Natural gas is obtained from underground reservoirs and pumped through pipelines to various industrial and commercial consumers. Much of the natural gas is utilized for heating purposes and, accordingly, requires a BTU content of only 900 to 1000 BTU per m.c.f. A natural gas stream composed mainly of methane and ethane is sufficient to achieve such heating values. However, much of the natural gas obtained from underground reservoirs contains substantial quantities of nitrogen and hydrocarbon components, such as ethane, propane, pentane and butane, which are heavier than methane. The heavier hydrocarbon components are industrially valuable in many processes, and accordingly, individual separation of them from the methane as a product is highly desirable. However, removal of the heavier hydrocarbons leaves a nitrogen and methane mixture that will not sell as such because of its low BTU content. Based on this problem, the nitrogen must be separated from the methane. The present invention provides a means of separating the nitrogen as a low BTU fuel stream and production of a methane product that meets the 900 to 1000 BTU requirements.

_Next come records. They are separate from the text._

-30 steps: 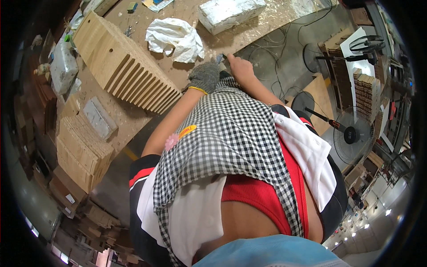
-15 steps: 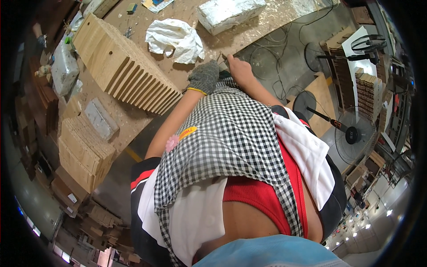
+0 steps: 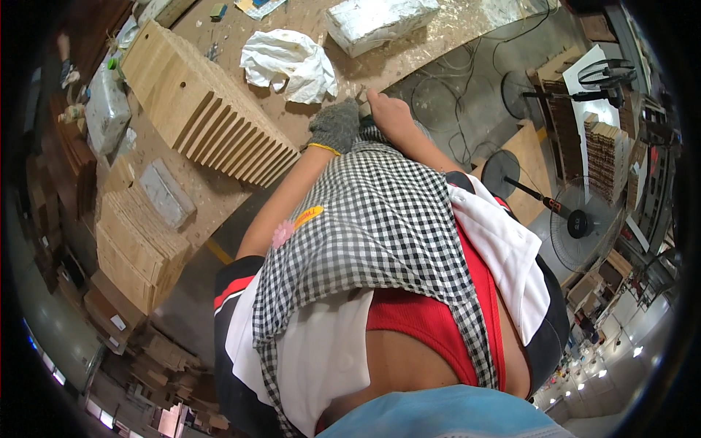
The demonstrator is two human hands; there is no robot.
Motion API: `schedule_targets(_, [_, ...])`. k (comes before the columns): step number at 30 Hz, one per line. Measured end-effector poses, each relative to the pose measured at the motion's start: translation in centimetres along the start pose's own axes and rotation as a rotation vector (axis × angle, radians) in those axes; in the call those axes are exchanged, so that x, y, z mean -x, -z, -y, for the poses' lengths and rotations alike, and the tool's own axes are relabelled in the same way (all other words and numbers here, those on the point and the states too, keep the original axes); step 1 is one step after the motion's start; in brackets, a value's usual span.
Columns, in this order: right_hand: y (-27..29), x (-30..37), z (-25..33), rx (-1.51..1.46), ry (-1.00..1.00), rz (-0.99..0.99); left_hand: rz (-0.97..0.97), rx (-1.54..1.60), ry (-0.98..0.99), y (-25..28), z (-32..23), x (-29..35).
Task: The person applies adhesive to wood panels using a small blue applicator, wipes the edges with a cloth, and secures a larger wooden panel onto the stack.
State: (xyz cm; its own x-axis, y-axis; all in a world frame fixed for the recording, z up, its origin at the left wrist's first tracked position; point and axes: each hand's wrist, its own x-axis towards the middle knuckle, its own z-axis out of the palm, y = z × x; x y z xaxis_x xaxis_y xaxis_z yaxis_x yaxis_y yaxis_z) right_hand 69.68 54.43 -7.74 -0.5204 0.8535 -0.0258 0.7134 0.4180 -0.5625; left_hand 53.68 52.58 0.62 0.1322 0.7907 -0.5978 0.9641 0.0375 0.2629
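My left hand (image 3: 334, 125), in a grey knit glove with a yellow cuff edge, is closed near the bench edge, just in front of my apron. Close beside it, my bare right hand (image 3: 391, 115) is closed too, its thumb and fingertips pressed together. Between the hands shows the tip of a small light-brown piece (image 3: 363, 96), mostly covered by the fingers; its kind is unclear. A crumpled white cloth (image 3: 288, 66) lies beyond my left hand. To its left, a row of curved wooden boards (image 3: 179, 87) stands packed together on the workbench (image 3: 219, 36).
A wrapped silvery block (image 3: 380, 25) sits at the bench's far edge. More curved boards (image 3: 135, 244) and a wrapped block (image 3: 166, 193) lie at left. Fans (image 3: 580, 223) stand at right; cables (image 3: 456, 95) trail over the floor. Another person's hand (image 3: 69, 73) shows at far left.
My right hand has shifted slightly left, closer to my gloved left hand, and covers more of the small piece. The left hand stays almost in place.
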Motion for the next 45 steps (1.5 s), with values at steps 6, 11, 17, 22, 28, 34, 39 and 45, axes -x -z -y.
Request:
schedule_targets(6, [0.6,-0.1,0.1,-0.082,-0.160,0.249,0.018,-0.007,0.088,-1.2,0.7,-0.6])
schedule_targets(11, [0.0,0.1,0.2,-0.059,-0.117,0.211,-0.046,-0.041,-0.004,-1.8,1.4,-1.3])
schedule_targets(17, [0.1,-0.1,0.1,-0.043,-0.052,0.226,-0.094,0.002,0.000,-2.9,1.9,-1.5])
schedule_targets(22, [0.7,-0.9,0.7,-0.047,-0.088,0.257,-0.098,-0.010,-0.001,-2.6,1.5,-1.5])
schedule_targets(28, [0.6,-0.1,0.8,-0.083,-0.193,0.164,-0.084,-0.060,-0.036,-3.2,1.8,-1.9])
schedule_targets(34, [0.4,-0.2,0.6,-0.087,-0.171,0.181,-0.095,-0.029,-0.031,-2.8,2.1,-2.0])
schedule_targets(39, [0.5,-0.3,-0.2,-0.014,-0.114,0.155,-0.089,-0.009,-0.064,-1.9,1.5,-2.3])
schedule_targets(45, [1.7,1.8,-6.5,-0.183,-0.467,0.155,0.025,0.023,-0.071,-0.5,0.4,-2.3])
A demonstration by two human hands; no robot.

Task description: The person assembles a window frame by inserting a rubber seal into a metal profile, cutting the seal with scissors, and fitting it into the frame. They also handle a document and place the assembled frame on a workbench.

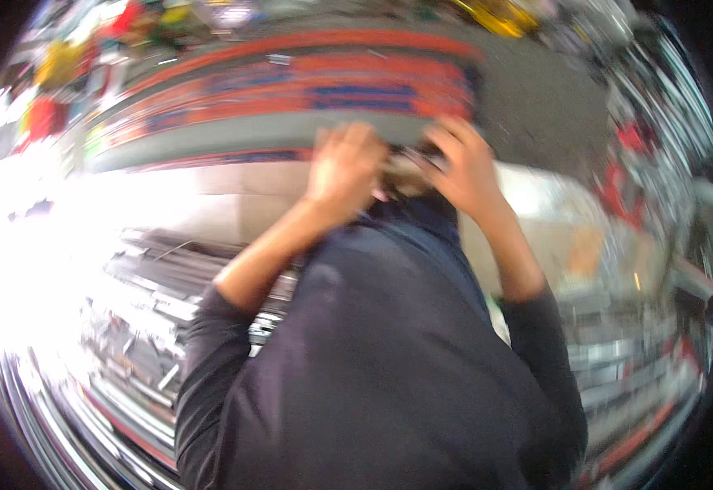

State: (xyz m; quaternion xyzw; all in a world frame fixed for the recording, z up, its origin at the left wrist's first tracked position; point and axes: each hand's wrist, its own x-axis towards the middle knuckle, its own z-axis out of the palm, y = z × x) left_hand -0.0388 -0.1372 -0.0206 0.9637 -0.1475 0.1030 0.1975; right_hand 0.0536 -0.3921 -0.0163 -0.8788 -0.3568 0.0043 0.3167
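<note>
Here, a blurred dark item [405,153] lies between both curled hands [345,169] [467,170], grip unclear.

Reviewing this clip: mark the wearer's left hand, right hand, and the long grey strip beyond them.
Left hand [344,170]: head view, back of the hand, blurred.
Right hand [466,170]: head view, back of the hand.
Grey strip [209,135]: head view, bare surface left of the hands.

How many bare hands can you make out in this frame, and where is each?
2: the left hand just left of upper centre, and the right hand a little to its right. Others could be lost in the blur.
</note>
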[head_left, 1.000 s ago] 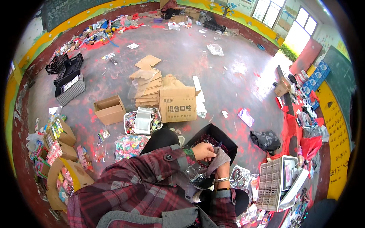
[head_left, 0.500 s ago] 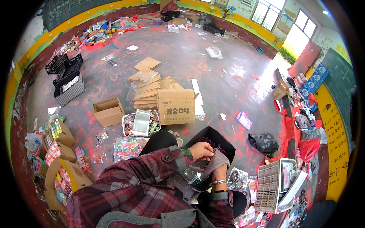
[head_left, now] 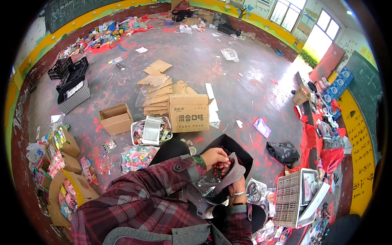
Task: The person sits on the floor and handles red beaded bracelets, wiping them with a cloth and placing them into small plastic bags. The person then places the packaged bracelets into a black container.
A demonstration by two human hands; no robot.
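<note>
Left hand (head_left: 214, 157) pinches dark-red beads (head_left: 221, 168) at its five o'clock, above the black box (head_left: 241, 154); right hand (head_left: 236, 188) clasps grey cloth (head_left: 230, 177); a slack pinch could drop the beads, cloth folds snag them.

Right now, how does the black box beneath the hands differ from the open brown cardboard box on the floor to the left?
Colour: the black box is dark, the cardboard box light brown.
Place: the black box is close by, the cardboard box farther off to the left.
Handling: the left hand and right hand are over the black box; neither touches the cardboard box.
Shared: both boxes are open at the top.
</note>
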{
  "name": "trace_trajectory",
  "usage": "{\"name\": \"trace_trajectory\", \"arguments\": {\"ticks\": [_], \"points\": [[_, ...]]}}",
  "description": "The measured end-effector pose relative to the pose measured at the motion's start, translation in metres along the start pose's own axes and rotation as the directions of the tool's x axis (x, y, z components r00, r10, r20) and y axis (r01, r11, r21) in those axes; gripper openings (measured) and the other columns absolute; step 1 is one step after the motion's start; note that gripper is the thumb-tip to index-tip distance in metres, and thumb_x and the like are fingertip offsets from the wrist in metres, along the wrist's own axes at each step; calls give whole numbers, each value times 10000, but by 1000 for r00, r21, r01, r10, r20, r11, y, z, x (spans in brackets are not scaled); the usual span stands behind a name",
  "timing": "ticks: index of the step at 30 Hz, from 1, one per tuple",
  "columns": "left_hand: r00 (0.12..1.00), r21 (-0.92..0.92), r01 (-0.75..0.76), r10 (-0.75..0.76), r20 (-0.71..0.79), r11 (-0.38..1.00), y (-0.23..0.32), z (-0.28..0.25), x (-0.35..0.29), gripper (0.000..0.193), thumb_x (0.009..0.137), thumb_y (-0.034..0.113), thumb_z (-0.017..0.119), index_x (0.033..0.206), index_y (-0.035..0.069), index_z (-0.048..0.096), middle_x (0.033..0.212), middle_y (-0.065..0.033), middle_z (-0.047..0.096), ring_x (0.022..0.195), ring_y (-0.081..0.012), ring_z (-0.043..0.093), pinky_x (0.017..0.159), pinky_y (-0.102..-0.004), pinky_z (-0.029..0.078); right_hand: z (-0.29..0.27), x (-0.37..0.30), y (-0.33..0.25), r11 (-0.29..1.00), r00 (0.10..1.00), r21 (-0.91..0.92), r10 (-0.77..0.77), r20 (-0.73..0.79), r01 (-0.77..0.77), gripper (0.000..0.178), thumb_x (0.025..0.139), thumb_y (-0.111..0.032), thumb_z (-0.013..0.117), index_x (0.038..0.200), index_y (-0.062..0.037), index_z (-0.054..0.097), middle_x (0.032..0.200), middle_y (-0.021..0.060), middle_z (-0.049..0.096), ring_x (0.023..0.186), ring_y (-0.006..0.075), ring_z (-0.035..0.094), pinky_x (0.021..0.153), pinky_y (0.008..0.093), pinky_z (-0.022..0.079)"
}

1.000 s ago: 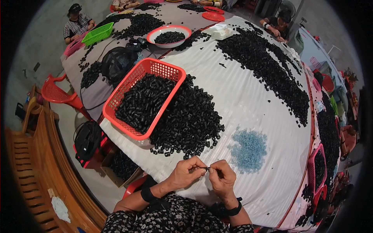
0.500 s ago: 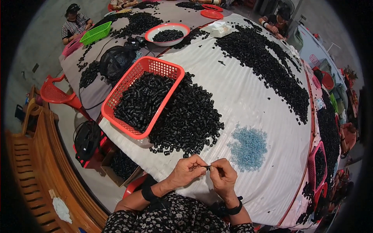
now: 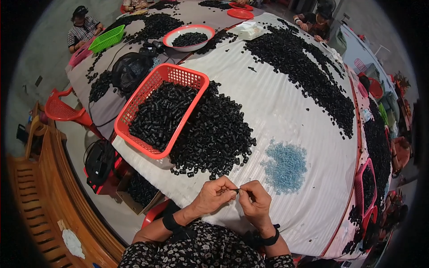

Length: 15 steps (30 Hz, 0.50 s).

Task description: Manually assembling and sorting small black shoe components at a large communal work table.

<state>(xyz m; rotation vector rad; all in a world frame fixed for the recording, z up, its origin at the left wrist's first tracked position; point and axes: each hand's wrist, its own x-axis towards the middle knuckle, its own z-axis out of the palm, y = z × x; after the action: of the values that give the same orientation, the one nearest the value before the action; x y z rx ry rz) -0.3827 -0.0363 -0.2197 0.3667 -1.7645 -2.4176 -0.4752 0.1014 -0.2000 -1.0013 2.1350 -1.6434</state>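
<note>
Close together over the near edge of the white-covered table, my left hand (image 3: 215, 196) and my right hand (image 3: 255, 203) both pinch one small black plastic piece (image 3: 236, 190). Fingertips hide most of it. Just beyond my hands spreads a pile of short black cylindrical plastic pieces (image 3: 219, 134). Beside that pile, on the left, stands a red perforated basket (image 3: 167, 154) filled with similar black pieces. Right of the pile, past my right hand, lies a patch of tiny clear bluish pieces (image 3: 286, 168).
A red-rimmed white basin (image 3: 210, 32) with black pieces stands farther back. Another long heap of black pieces (image 3: 304, 67) runs along the right. Co-workers sit at the far side. On the left are a green basket (image 3: 107, 39), a red chair (image 3: 67, 107) and a wooden bench (image 3: 35, 192).
The view has shifted slightly. Both hands stay together, pinching the small black piece, with the right fingers a little closer to the left ones.
</note>
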Motion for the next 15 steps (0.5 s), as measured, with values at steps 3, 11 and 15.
{"name": "trace_trajectory", "arguments": {"ticks": [3, 11, 15], "points": [[1000, 8, 8, -8, 4, 1000, -3, 0, 1, 99, 901, 62, 578, 961, -17, 569, 802, -33, 619, 723, -64, 586, 648, -202, 481, 0, 1, 6, 998, 998, -12, -56, 16, 56, 64, 822, 12, 606, 869, -19, 575, 766, 27, 548, 615, 75, 502, 542, 217, 404], [1000, -99, 17, -15, 21, 995, -7, 1, 1, 109, 907, 71, 579, 968, -18, 566, 805, -40, 619, 724, -76, 591, 653, -206, 483, -4, -5, 12, 993, 998, 118, 20, 67, -28, 54, 871, 7, 561, 915, -9, 533, 763, -1, 541, 578, 25, 486, 507, 182, 381], [1000, -127, 6, -2, 31, 992, -10, 1, 1, 134, 917, 94, 572, 983, -22, 562, 796, -39, 614, 707, -77, 579, 646, -211, 483, -4, -5, 12, 985, 994, 144, 81, 79, -92, 48, 879, -6, 556, 919, -4, 530, 735, 0, 539, 576, 23, 481, 503, 187, 384]]}}
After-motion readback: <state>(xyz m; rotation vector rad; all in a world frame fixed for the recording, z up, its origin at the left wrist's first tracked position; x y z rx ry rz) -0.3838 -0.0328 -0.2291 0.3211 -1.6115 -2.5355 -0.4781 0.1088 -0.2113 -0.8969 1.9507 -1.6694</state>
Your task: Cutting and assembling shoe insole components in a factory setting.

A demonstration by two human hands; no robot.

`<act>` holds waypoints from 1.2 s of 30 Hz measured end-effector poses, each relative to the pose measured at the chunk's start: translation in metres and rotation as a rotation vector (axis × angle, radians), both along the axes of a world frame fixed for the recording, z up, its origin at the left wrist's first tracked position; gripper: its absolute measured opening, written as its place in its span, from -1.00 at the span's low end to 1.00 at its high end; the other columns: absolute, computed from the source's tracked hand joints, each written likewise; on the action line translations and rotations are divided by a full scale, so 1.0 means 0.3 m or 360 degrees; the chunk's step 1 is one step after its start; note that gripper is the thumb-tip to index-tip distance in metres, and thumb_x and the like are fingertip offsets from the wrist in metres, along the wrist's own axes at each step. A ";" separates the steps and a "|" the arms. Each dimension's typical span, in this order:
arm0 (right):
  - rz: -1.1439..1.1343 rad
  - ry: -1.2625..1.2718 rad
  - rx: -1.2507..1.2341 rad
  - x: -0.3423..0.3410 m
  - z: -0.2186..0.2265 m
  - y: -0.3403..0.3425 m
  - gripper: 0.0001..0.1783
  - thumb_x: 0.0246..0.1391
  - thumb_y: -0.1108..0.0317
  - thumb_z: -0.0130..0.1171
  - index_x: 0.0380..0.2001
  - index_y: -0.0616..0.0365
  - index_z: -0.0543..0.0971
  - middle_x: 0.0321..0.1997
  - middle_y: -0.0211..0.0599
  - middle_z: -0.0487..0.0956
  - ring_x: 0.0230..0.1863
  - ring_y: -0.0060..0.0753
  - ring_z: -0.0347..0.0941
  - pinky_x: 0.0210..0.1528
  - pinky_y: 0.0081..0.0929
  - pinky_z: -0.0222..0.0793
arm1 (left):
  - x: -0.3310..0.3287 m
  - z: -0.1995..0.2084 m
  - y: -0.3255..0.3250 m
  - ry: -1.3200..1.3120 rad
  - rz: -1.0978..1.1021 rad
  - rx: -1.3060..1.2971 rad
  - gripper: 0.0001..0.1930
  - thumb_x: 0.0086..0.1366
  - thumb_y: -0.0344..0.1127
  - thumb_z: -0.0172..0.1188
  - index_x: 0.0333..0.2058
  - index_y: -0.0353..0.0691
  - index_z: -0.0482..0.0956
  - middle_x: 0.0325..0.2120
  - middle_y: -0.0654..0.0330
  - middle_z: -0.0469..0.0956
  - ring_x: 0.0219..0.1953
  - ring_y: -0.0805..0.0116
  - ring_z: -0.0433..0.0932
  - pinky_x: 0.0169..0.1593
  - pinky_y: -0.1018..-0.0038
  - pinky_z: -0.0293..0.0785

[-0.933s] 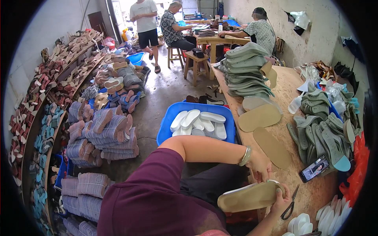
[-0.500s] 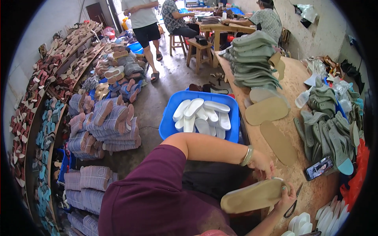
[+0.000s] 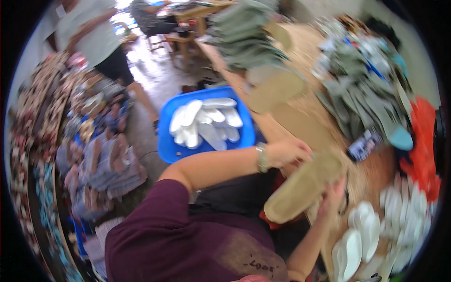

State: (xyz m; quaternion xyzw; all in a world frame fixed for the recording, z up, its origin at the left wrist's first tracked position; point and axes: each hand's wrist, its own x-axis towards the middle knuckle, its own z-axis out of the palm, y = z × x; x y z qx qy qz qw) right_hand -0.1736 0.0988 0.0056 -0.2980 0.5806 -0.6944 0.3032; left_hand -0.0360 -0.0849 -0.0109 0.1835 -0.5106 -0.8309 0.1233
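Note:
A tan shoe sole point(image 3: 300, 192) is tilted over the table's near edge, its broad flat face turned up. My right hand point(image 3: 333, 191) grips it by its right edge, fingers closed around the rim. My left hand point(image 3: 289, 152), with a pale bangle on the wrist, is closed in a pinch at the sole's far end. Motion blur hides what, if anything, those fingers hold. Flat tan soles point(image 3: 303, 124) lie on the wooden table point(image 3: 300, 58) just beyond. To the left, a blue tub point(image 3: 167, 141) holds white soles point(image 3: 213, 134).
Grey-green soles form a tall stack point(image 3: 239, 35) and a loose heap point(image 3: 350, 103). A phone point(image 3: 364, 144) lies beside a red plastic bag point(image 3: 420, 145). White soles point(image 3: 350, 249) sit near right. Bundled soles point(image 3: 112, 164) line the left floor; a person point(image 3: 94, 35) stands behind them.
The view has swung, so the tub and table appear farther left. The standing person looks nearer. The sole is tilted more steeply, still in my right hand, with my left at its far end.

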 end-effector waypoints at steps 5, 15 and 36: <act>0.0092 -0.0247 0.0034 0.066 0.017 0.018 -0.22 -0.02 0.45 0.29 0.25 0.28 0.17 0.11 -0.11 0.45 0.08 -0.28 0.44 0.10 -0.37 0.42 | 0.042 0.038 0.032 0.0053 0.0002 0.0483 -0.90 0.28 -0.36 0.20 -0.24 -0.17 0.52 -0.26 0.28 0.59 -0.19 0.42 0.59 -0.02 0.44 0.54; 0.0074 -0.0276 0.0039 0.058 0.039 0.053 -0.23 -0.04 0.46 0.35 0.22 0.26 0.21 0.08 -0.14 0.46 0.07 -0.32 0.45 0.12 -0.37 0.41 | 0.050 0.044 0.048 0.0173 -0.0165 0.0529 -0.82 0.37 -0.26 0.15 -0.16 -0.22 0.49 -0.18 0.26 0.54 -0.18 0.51 0.55 -0.02 0.51 0.51; 0.0172 -0.0165 0.0191 0.087 0.014 0.032 -0.16 -0.03 0.46 0.35 0.28 0.27 0.16 0.16 -0.16 0.42 0.15 -0.34 0.39 0.16 -0.40 0.36 | 0.030 0.063 0.008 0.0055 0.0208 -0.0629 -0.79 0.32 -0.27 0.20 -0.21 -0.30 0.51 -0.29 0.30 0.58 -0.29 0.51 0.54 -0.13 0.54 0.46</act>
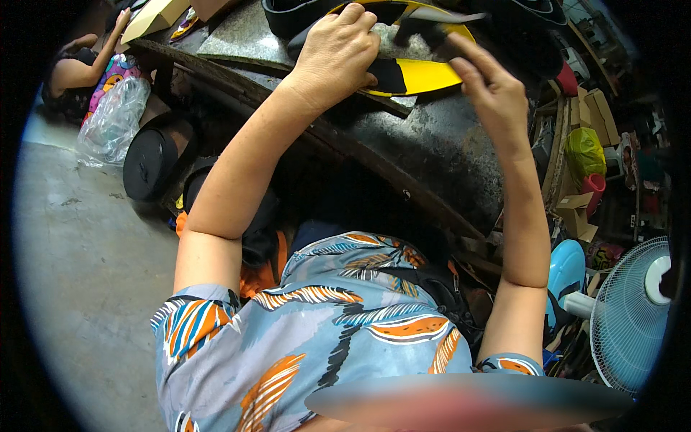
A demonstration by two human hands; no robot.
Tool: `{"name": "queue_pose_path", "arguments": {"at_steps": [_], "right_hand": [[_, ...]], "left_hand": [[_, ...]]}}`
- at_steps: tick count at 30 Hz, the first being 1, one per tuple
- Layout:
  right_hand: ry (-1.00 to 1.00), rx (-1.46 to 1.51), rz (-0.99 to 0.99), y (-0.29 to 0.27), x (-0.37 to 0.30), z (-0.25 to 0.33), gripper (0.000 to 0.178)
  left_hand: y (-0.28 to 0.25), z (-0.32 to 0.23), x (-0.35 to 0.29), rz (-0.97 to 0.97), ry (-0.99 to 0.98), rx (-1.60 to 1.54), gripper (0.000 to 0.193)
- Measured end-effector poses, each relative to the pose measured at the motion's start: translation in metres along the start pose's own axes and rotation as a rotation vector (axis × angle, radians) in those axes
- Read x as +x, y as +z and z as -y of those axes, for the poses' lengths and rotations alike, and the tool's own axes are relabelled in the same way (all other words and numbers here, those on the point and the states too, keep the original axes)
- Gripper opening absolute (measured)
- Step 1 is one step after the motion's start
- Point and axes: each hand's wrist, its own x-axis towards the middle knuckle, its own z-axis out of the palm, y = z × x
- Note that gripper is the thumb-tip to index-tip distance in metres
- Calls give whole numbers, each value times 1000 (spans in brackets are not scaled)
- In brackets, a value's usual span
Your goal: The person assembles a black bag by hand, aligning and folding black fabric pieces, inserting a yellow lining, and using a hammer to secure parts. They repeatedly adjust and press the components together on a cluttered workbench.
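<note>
Both forearms reach up to the workbench. My left hand (338,54) is closed, its fingers curled over a curved yellow-and-black strip (425,76) that bends around in a loop. The strip's near side lies over the edge of a grey slab (248,47). My right hand (497,90) is at the loop's right end, its thumb by the yellow edge and its fingertips drawn in and blurred. Next to those fingertips is a dark, smeared object (425,32), too blurred to name. A pale, blade-like shape (446,16) lies just beyond it.
Black curved pieces (288,18) lie at the bench's back. A standing fan (630,313), a yellow-green plastic bag (584,151) and cardboard boxes (601,119) crowd the right. At left, another person (75,75) sits near a clear plastic bag (115,122) and a round black container (150,162).
</note>
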Motion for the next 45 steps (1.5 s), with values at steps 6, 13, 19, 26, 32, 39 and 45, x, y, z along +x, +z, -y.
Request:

None of the prior art shows the process of the present invention for producing a nitrogen rich low BTU fuel, a methane product meeting the BTU requirements and recovery of the ethane-and-heavier hydrocarbons as product liquids.
It is an object of the present invention to teach a method of cryrogenic separation that lowers overall fuel consumption or horsepower to produce the cryogenic temperatures required.
It is a further object of the present invention to teach a method of cryogenic separation that permits broad latitude of operation. In particular, the ability to adjust the refrigerant composition to match the cooling and condensing characteristics of the feed in the process permits a degree of freedom not available in other process schemes more rigidly fixed or restrained by equipment designed for a specific process. This feature permits the process to process feed gases having a broad range of composition levels, without suffering in recovery efficiency.
It is yet another object of the present invention to teach a method of cryogenic separation where the turn-down capability is essentially unlimited.
It is yet a further object of the present invention to teach a method of cryogenic separation wherein the reduction in ethane-and-heavier hydrocarbon recovery efficiency is not nearly as pronounced on increasing through-put as it is with other systems.
It is yet another object of this invention to teach a method of separating nitrogen from methane and producing methane product having a BTU content of 900 to 1000 BTU and recovery of the ethane, propane and heavier hydrocarbons as a liquid product.